From: Cyrill Gorcunov <gorcunov@gmail.com>
To: Linux MM <linux-mm@kvack.org>
Cc: LKML <linux-kernel@vger.kernel.org>,
Andy Lutomirski <luto@amacapital.net>,
Pavel Emelyanov <xemul@parallels.com>,
Andrew Morton <akpm@linux-foundation.org>,
Matt Mackall <mpm@selenic.com>,
Xiao Guangrong <xiaoguangrong@linux.vnet.ibm.com>,
Marcelo Tosatti <mtosatti@redhat.com>,
KOSAKI Motohiro <kosaki.motohiro@gmail.com>,
Stephen Rothwell <sfr@canb.auug.org.au>
Subject: [PATCH] mm: Save soft-dirty bits on swapped pages
Date: Wed, 24 Jul 2013 20:08:26 +0400 [thread overview]
Message-ID: <20130724160826.GD24851@moon> (raw)
Andy Lutomirski reported that in case if a page with _PAGE_SOFT_DIRTY
bit set get swapped out, the bit is getting lost and no longer
available when pte read back.
To resolve this we introduce _PTE_SWP_SOFT_DIRTY bit which is
saved in pte entry for the page being swapped out. When such page
is to be read back from a swap cache we check for bit presence
and if it's there we clear it and restore the former _PAGE_SOFT_DIRTY
bit back.
One of the problem was to find a place in pte entry where we can
save the _PTE_SWP_SOFT_DIRTY bit while page is in swap. The
_PAGE_PSE was chosen for that, it doesn't intersect with swap
entry format stored in pte.
Reported-by: Andy Lutomirski <luto@amacapital.net>
Signed-off-by: Pavel Emelyanov <xemul@parallels.com>
Signed-off-by: Cyrill Gorcunov <gorcunov@openvz.org>
Cc: Andrew Morton <akpm@linux-foundation.org>
Cc: Matt Mackall <mpm@selenic.com>
Cc: Xiao Guangrong <xiaoguangrong@linux.vnet.ibm.com>
Cc: Marcelo Tosatti <mtosatti@redhat.com>
Cc: KOSAKI Motohiro <kosaki.motohiro@gmail.com>
Cc: Stephen Rothwell <sfr@canb.auug.org.au>
---
While I've intensively tested this patch on x86-64/32 I would
really appreciate detailed review, to be sure I've not missed
places where borrowing _PAGE_PSE bit for own needs doesn't
cause any problems. Thanks!
arch/x86/include/asm/pgtable.h | 15 +++++++++++++++
arch/x86/include/asm/pgtable_types.h | 13 +++++++++++++
fs/proc/task_mmu.c | 23 +++++++++++++++++------
include/linux/swapops.h | 4 ++++
mm/memory.c | 4 ++++
mm/rmap.c | 6 +++++-
6 files changed, 58 insertions(+), 7 deletions(-)
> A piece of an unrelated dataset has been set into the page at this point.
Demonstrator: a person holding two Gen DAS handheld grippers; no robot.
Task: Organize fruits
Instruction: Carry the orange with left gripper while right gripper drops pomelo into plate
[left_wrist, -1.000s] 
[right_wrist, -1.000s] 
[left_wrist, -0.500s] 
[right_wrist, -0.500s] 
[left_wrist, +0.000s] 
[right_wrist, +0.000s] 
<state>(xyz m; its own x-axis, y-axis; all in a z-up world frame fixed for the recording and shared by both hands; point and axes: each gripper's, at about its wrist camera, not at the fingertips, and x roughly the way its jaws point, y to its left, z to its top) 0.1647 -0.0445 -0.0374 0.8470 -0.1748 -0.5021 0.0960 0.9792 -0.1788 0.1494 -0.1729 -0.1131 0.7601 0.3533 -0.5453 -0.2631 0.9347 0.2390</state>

Index: linux-2.6.git/arch/x86/include/asm/pgtable.h
===================================================================
--- linux-2.6.git.orig/arch/x86/include/asm/pgtable.h
+++ linux-2.6.git/arch/x86/include/asm/pgtable.h
@@ -314,6 +314,21 @@ static inline pmd_t pmd_mksoft_dirty(pmd
return pmd_set_flags(pmd, _PAGE_SOFT_DIRTY);
}
+static inline pte_t pte_swp_mksoft_dirty(pte_t pte)
+{
+ return pte_set_flags(pte, _PAGE_SWP_SOFT_DIRTY);
+}
+
+static inline int pte_swp_soft_dirty(pte_t pte)
+{
+ return pte_flags(pte) & _PAGE_SWP_SOFT_DIRTY;
+}
+
+static inline pte_t pte_swp_clear_soft_dirty(pte_t pte)
+{
+ return pte_clear_flags(pte, _PAGE_SWP_SOFT_DIRTY);
+}
+
/*
* Mask out unsupported bits in a present pgprot. Non-present pgprots
* can use those bits for other purposes, so leave them be.
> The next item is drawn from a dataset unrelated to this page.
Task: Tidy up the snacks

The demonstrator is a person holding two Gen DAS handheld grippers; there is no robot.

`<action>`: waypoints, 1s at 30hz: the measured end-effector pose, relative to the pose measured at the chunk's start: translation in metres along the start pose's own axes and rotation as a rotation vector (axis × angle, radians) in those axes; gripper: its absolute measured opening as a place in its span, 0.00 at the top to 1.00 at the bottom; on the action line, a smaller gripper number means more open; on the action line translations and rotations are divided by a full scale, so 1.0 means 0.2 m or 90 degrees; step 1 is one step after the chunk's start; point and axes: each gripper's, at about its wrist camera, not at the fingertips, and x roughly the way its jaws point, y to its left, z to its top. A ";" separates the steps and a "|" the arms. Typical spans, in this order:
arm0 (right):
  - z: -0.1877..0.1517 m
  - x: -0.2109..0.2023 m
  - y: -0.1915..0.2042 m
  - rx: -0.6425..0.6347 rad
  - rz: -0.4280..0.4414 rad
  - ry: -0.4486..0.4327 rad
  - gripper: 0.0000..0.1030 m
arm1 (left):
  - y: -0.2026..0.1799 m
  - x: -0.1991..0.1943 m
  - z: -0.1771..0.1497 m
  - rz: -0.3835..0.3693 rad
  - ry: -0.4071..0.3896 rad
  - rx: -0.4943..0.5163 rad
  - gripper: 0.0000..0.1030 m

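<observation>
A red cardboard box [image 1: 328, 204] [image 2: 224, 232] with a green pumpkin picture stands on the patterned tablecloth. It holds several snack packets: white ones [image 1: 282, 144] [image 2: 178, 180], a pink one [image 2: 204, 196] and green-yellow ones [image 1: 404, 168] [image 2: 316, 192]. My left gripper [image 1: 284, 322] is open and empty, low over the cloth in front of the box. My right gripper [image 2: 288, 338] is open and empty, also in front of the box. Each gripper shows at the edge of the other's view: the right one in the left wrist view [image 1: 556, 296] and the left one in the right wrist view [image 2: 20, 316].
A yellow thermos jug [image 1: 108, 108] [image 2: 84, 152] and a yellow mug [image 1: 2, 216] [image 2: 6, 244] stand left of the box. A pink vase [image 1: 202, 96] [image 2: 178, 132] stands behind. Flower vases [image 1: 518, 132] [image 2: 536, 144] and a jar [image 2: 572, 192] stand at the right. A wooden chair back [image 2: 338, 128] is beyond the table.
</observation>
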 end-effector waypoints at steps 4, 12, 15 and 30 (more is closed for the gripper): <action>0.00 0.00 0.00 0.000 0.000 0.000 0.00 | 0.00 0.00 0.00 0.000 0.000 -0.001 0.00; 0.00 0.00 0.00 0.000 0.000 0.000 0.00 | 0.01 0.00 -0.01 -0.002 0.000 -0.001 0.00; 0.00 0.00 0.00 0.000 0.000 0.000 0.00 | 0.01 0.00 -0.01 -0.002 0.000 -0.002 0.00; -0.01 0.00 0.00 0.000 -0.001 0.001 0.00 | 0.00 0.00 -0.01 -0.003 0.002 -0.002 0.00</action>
Index: linux-2.6.git/arch/x86/include/asm/pgtable_types.h
===================================================================
--- linux-2.6.git.orig/arch/x86/include/asm/pgtable_types.h
+++ linux-2.6.git/arch/x86/include/asm/pgtable_types.h
@@ -67,6 +67,19 @@
#define _PAGE_SOFT_DIRTY (_AT(pteval_t, 0))
#endif
+/*
+ * Tracking soft dirty bit when a page goes to a swap is tricky.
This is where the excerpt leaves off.